If you’re thinking of getting one, the first thing you should do is  figure out how much power you’re going to need. Make a list of the appliances and electronics you’ll want to use when the power is out. Write down the wattage each item needs to run. This information is usually on a sticker on the device. If you can’t find the sticker, look for that information on the internet. Add up the wattage, multiply by 1.5, and you’ll have a pretty good idea of how much power you need to run everything.

I looked at Harbor Freight’s website and found a gas generator which will crank out over 4000 watts and costs less than $500. That could be a good fit for lots of folks. It would be fairly noisy. Generally, the higher the wattage, the more noise a generator will make. A quieter alternative would be an inverter generator, but they’re more expensive. Harbor Freight has a 3500 watt inverter generator priced at $899. (Harbor Freight isn’t paying me for the mention. It’s just the place I go to for this sort of thing.)

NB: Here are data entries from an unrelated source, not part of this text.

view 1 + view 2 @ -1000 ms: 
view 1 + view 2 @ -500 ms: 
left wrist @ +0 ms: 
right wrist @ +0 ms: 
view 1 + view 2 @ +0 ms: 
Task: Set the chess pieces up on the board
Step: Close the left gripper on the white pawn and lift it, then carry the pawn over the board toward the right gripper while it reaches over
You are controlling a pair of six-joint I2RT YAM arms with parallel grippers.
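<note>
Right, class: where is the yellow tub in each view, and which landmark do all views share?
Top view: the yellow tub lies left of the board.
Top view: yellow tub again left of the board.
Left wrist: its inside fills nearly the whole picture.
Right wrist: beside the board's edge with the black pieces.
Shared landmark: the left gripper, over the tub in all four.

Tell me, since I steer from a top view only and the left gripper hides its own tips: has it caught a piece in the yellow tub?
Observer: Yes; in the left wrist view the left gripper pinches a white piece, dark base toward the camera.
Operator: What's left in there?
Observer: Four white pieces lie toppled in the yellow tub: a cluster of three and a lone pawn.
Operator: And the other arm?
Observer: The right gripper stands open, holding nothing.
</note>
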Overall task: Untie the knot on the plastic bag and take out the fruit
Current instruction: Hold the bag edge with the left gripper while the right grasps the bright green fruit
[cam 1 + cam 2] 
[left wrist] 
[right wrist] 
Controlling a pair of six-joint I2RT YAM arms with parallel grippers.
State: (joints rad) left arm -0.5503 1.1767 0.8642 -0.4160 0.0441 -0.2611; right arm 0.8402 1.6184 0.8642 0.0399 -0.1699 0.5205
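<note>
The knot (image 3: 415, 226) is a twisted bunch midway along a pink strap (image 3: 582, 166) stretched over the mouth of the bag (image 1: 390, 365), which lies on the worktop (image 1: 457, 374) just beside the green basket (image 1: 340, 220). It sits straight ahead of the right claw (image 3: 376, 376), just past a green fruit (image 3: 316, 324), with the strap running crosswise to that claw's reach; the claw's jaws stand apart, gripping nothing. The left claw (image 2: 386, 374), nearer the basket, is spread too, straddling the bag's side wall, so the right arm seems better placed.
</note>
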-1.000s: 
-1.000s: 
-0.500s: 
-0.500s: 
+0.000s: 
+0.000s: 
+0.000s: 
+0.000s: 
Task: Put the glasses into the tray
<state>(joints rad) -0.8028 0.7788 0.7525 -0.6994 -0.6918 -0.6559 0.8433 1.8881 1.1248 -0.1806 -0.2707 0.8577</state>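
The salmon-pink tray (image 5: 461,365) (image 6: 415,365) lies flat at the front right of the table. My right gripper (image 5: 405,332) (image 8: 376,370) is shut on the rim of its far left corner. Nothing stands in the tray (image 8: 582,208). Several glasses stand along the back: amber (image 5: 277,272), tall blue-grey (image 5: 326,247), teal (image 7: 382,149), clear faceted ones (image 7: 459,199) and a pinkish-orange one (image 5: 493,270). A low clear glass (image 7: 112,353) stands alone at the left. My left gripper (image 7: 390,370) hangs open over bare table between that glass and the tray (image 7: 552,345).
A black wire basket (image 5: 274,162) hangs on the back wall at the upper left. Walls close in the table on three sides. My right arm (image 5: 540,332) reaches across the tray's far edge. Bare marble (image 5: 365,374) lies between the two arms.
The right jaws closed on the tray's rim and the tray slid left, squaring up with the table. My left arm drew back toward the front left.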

Pay attention to the warnings. Every generator comes with a warning about carbon monoxide. Generators need to be run outside the building. Also,  if you want to tie the generator into your house wiring, get an electrician to do it. It’s really not a do-it-yourself job.

Retailers don't want people returning generators after a storm has passed. They will make it known that returns won't be allowed. I remember one store that had stickers about that on every generator box.